THE NEW SCIENCE OF HISTORY
The Guardian Weekly|March 01, 2024
How technology is opening up a new realm of knowledge about the old world
Jacob Mikanowski
THE NEW SCIENCE OF HISTORY

SCYTHIANS DID TERRIBLE THINGS.

Two thousand five hundred years ago, these warrior nomads, who lived in the grasslands of what is now southern Ukraine, enjoyed a truly ferocious reputation. According to the Greek historian Herodotus, the Scythians drank the blood of their fallen enemies, took their heads back to their king and made trinkets out of their scalps. Sometimes, they draped whole human skins over their horses and used smaller pieces of human leather to make the quivers that held the deadly arrows for which they were famous.
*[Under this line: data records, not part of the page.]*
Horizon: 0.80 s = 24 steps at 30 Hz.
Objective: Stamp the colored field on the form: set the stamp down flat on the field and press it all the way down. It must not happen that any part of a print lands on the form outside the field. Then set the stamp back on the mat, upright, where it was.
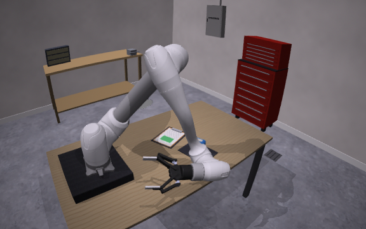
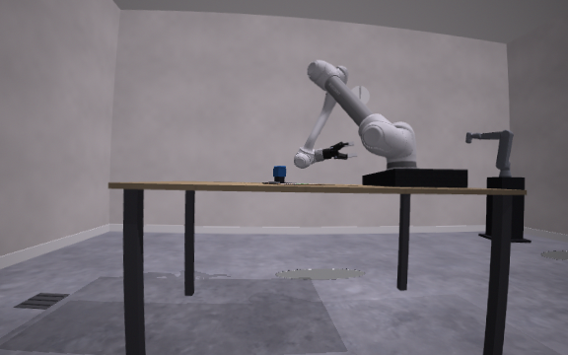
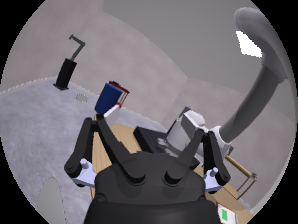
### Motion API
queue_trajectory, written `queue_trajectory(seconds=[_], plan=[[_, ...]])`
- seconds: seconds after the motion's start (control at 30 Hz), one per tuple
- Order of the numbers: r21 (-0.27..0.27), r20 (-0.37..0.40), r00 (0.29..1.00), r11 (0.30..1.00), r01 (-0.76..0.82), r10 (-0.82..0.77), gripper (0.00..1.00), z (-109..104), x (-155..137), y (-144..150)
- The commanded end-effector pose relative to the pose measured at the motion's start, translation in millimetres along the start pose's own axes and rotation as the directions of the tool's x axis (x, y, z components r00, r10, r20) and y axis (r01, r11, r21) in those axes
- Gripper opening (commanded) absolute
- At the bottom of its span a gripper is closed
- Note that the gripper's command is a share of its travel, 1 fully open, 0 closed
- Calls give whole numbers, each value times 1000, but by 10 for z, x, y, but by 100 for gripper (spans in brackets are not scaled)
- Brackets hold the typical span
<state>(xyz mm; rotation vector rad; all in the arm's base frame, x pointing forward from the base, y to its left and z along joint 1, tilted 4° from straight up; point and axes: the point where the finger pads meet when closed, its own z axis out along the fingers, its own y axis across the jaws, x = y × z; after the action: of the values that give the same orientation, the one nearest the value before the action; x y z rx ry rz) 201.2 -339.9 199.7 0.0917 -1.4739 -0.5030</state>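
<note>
On the left of the wooden table (image 1: pixel 234 133), the white arm's black base plate (image 1: pixel 72 178) sits bolted down, with the slatted tabletop running pale and grained beneath it. Just right of it hangs the gripper (image 1: pixel 148 173), its black linkage fingers spread to their widest and grasping nothing, the pale-tipped pads well above the wood and the claw lying level, aimed back toward the arm's own base. Farther right and toward the far side lies the form (image 1: pixel 170 136), a flat white sheet on a brown clipboard, its green field (image 1: pixel 166 138) a small solid rectangle. Right of that, a thin dark mat (image 1: pixel 213 152) carries the stamp (image 1: pixel 203 140) — a squat blue block, mostly hidden behind the forearm in the top view but plain in the side view (image 2: pixel 279 172), where it stands upright on a darker foot.

The coming move appears to turn on one fact: the stamp stands behind the claw, on the wrist's side, not in front of the open fingers. The arm would probably have to swing the hand round and tip it downward, since the stamp's long axis is vertical. The stamp looks rigid and blocky, likely an easy grip across flat sides.
</note>
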Motion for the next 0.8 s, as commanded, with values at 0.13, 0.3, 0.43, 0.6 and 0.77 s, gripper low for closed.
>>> queue_trajectory(seconds=[0.13,0.3,0.43,0.6,0.77], plan=[[0,0,1000,1000,0,0,100,0,1,0],[0,0,1000,1000,0,0,100,0,1,0],[0,0,1000,1000,0,0,100,0,1,0],[-1,4,1000,1000,-2,2,100,-9,-3,9],[-34,141,988,997,-66,70,100,-316,-129,303]])
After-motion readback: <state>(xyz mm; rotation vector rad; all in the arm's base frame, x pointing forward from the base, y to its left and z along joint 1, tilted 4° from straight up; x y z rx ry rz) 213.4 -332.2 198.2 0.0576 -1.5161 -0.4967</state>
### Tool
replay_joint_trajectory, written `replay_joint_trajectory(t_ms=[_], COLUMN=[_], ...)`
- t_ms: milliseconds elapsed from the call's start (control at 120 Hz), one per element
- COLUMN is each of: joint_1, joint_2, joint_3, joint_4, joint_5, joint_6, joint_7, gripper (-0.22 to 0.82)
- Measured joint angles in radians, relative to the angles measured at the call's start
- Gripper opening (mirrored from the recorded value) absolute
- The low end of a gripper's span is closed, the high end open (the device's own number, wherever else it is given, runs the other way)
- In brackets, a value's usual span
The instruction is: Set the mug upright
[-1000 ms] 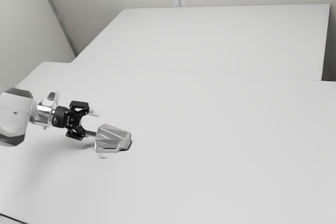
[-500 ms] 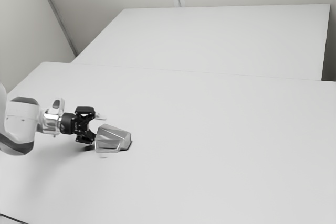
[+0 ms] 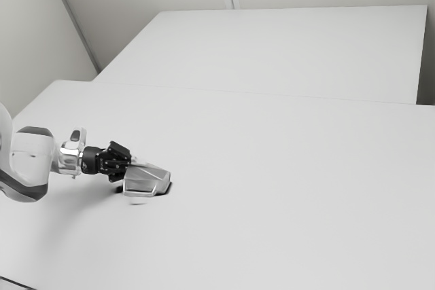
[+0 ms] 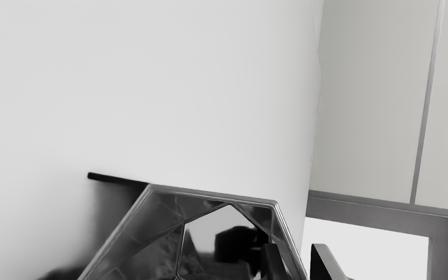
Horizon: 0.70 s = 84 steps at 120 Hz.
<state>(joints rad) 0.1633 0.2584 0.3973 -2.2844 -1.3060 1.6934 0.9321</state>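
The table (image 3: 292,188) spreads wide toward the exterior view's right, its far edge well apart from the mug (image 3: 148,181). The mug lies on its side at the exterior view's left, mouth facing the gripper (image 3: 134,165), base rightward. Its metallic body is faceted, its rim angular. Parted fingers (image 4: 272,260) straddle the rim, unclenched.
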Motion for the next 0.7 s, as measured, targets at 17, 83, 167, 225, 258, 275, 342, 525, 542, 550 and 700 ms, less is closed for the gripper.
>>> replay_joint_trajectory(t_ms=[17, 83, 167, 225, 258, 275, 342, 525, 542, 550, 700], joint_1=[0.0, 0.0, -0.001, -0.001, -0.001, -0.001, -0.001, -0.002, -0.002, -0.002, -0.009], joint_2=[0.0, 0.0, 0.0, -0.004, -0.009, -0.011, -0.032, -0.087, -0.095, -0.1, -0.174], joint_3=[0.0, -0.001, -0.006, -0.009, -0.011, -0.012, -0.022, -0.061, -0.07, -0.076, -0.202], joint_4=[0.0, 0.0, 0.001, 0.004, 0.008, 0.011, 0.036, 0.232, 0.242, 0.25, 0.38], joint_5=[0.0, 0.0, 0.001, 0.002, 0.004, 0.006, 0.018, 0.296, 0.331, 0.352, 0.814], joint_6=[0.0, 0.0, 0.001, 0.003, 0.003, 0.004, 0.011, 0.103, 0.118, 0.125, 0.223], joint_7=[0.001, 0.003, 0.006, 0.008, 0.009, 0.01, 0.012, 0.004, 0.001, -0.002, -0.091], gripper=[-0.09, -0.11, -0.12, -0.13, -0.13, -0.13, -0.14, -0.15, -0.15, -0.15, -0.17])
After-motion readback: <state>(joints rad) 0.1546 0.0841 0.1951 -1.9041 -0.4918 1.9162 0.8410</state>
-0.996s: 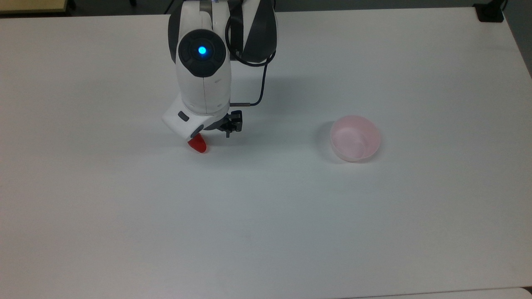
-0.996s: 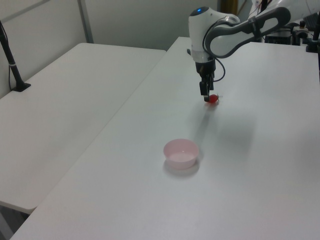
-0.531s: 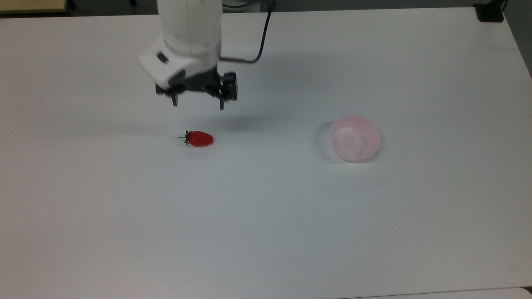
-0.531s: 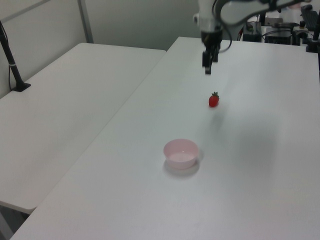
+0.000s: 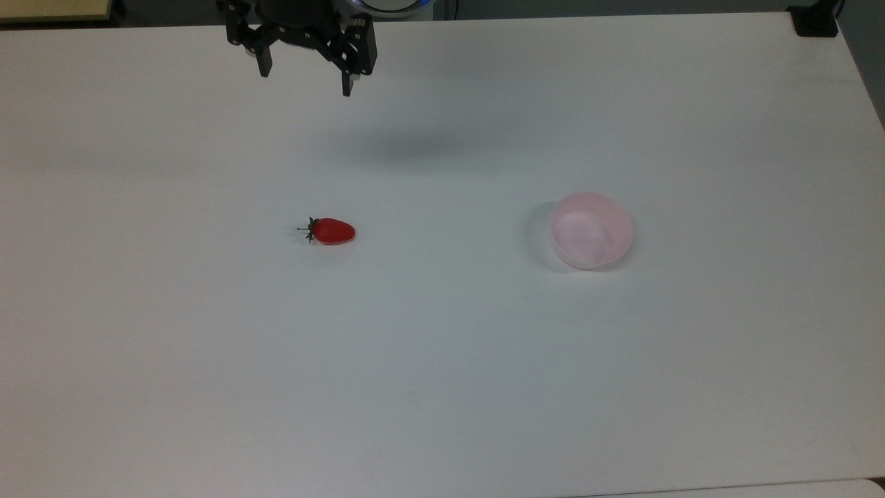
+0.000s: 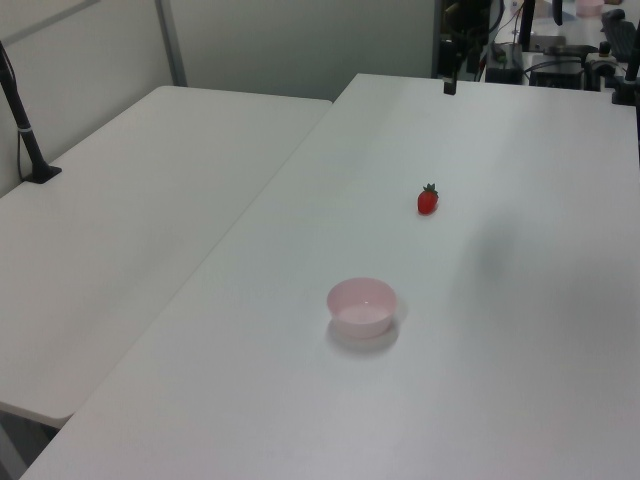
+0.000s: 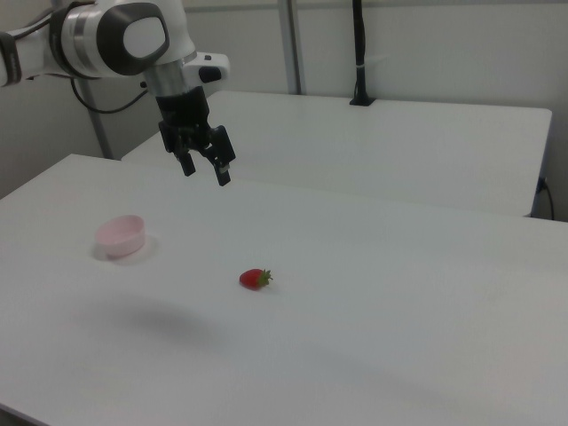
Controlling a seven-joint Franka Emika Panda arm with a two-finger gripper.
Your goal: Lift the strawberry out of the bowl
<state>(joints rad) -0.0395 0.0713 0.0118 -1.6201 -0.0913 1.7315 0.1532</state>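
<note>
The red strawberry (image 5: 332, 231) lies on its side on the white table, outside the bowl, its dark leaf cap toward the top view's left; it also shows as the strawberry (image 6: 427, 199) and the strawberry (image 7: 255, 279). The pale pink bowl (image 5: 591, 230) stands empty well to the top view's right of it, seen too as the bowl (image 6: 362, 306) and the bowl (image 7: 121, 235). My gripper (image 5: 305, 79) hangs high above the table near the top view's upper edge, open with nothing between its fingers; in the right view the gripper (image 7: 206, 171) is well above the fruit.
A second white table (image 6: 150, 200) adjoins on the left view's left, with a black post (image 6: 25, 125) clamped to it. A black clamp (image 5: 816, 19) sits at the top view's upper right corner. The white table (image 5: 442, 360) is bare around the strawberry and bowl.
A second ago the gripper was down at the strawberry on the table; it let go, opened, and has risen and drawn back toward the top view's upper edge. Strawberry and bowl stayed put.
</note>
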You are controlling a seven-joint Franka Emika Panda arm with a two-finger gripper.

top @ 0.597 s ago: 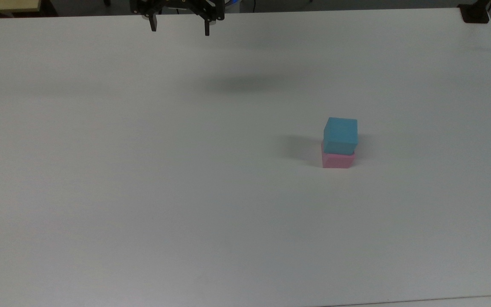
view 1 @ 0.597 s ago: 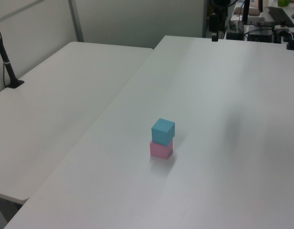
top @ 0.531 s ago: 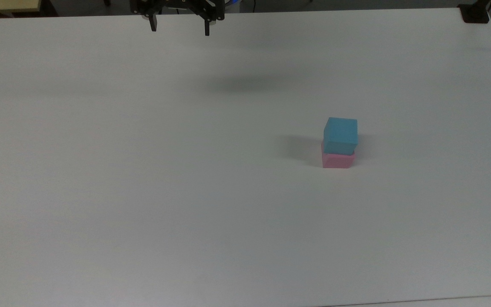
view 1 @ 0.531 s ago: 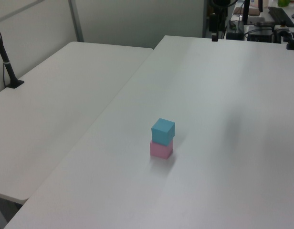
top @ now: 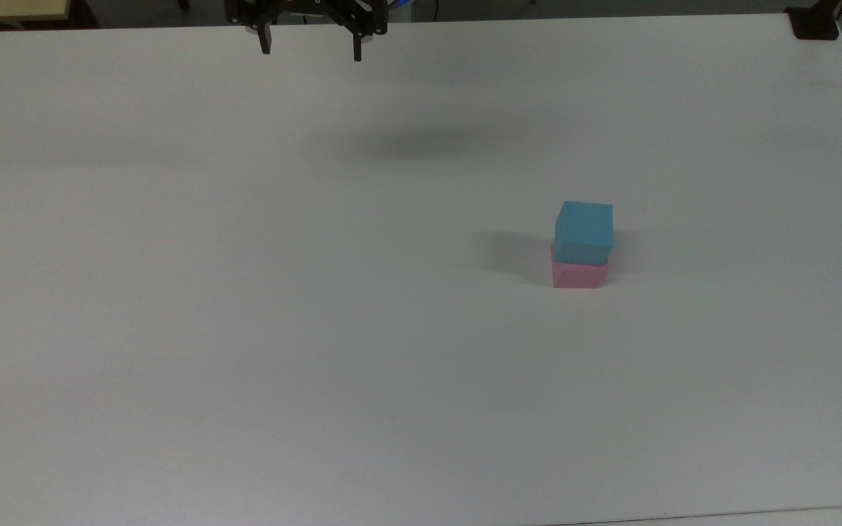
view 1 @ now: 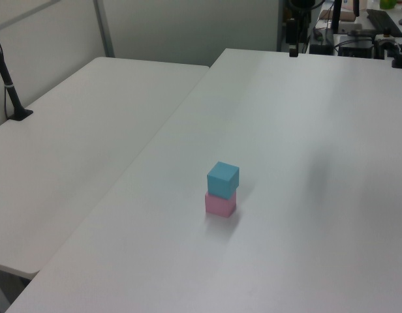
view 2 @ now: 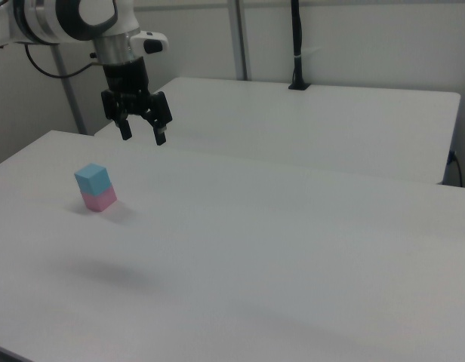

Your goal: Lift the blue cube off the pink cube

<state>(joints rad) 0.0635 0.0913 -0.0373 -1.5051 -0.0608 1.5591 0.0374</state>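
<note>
The blue cube [top: 584, 231] sits squarely on top of the pink cube [top: 579, 275] on the white table [top: 245, 292], right of centre in the top view. The stack also appears in the left view, blue cube [view 1: 222, 179] over pink cube [view 1: 220, 204], and in the right view, blue cube [view 2: 92, 179] over pink cube [view 2: 100, 199]. My gripper [top: 310, 52] hangs open high above the table at the top view's upper edge, far from the stack, with nothing between its fingers. In the right view the gripper [view 2: 143, 137] hovers up and to the right of the cubes.
A second white table [view 1: 77, 150] adjoins on the left view's left, with a black pole mount [view 1: 12, 98] on it. A black clamp [top: 814, 25] sits at the top view's upper right corner. Desk clutter [view 1: 364, 29] lies beyond the far edge in the left view.
</note>
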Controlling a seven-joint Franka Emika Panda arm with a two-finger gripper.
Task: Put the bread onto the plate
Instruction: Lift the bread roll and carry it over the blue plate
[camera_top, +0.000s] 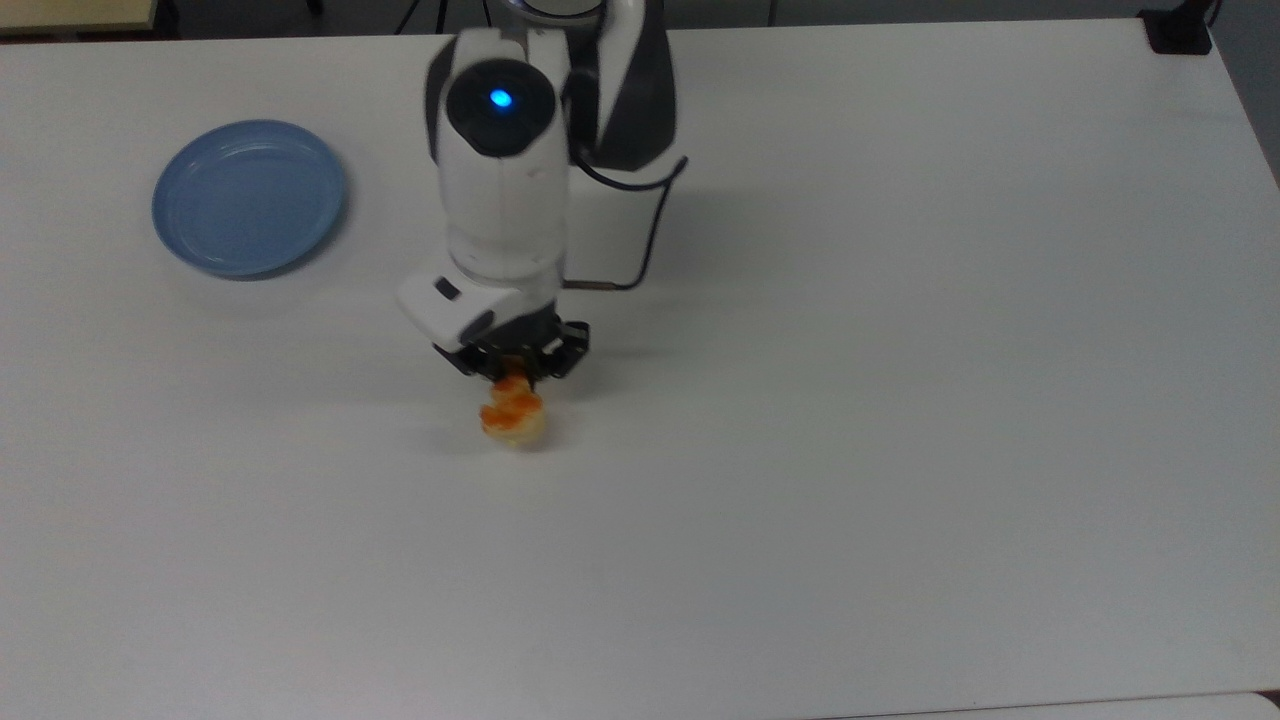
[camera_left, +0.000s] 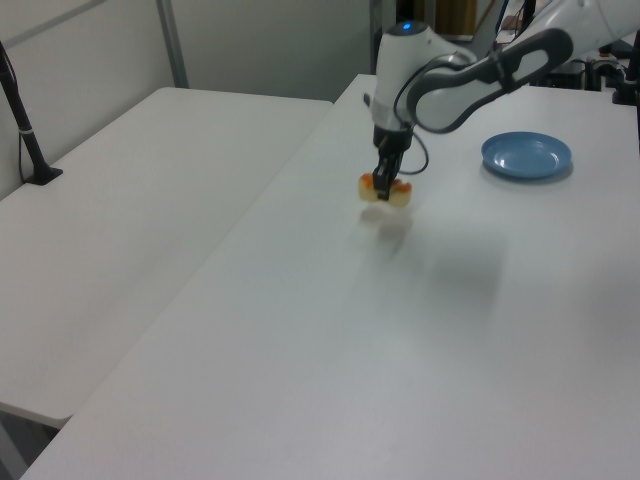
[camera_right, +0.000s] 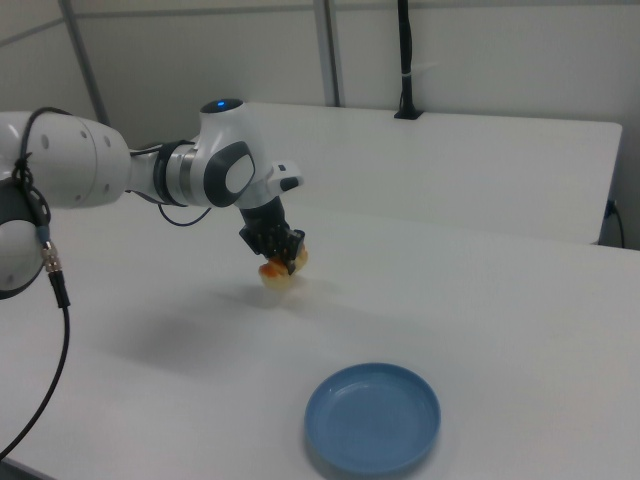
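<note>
The pale-yellow bread (camera_top: 513, 414) (camera_left: 385, 189) (camera_right: 282, 269) with orange glazed patches hangs clear of the white table, its shadow lying below it in the left view. My gripper (camera_top: 515, 372) (camera_left: 382, 186) (camera_right: 280, 254) is shut on the bread, the fingers clamped across its middle from above. The round light-blue plate (camera_top: 249, 196) (camera_left: 527, 155) (camera_right: 373, 417) lies bare at the top view's left, well apart from the gripper, and at the left view's far right.
The white table (camera_top: 900, 400) spreads wide on all sides of the gripper. A second white table (camera_left: 130, 190) stands alongside at the left view's left. A black post base (camera_top: 1180, 30) sits at the top view's far right corner.
</note>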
Readers have long doubted the truth of this story, as they did many of Herodotus's more outlandish tales, gathered from all corners of the ancient world. (Not for nothing was the "father of history" also known as the "father of lies" in antiquity.) Recently, though, evidence has come to light that vindicates his account. In 2023, scientists at the University of Copenhagen, led by Luise Ørsted Brandt, tested the composition of leather goods, including several quivers, recovered from Scythian tombs in Ukraine. By using a form of mass spectrometry, which let them read the "molecular barcode" of biological samples, the team found that while most of the Scythian leather came from sheep, goats, cows and horses, two of the quivers contained pieces of human skin. "Herodotus's texts are sometimes questioned for their historical content, and some of the things he writes seem to be a little mythological, but in this case we could prove that he was right," Brandt told me recently.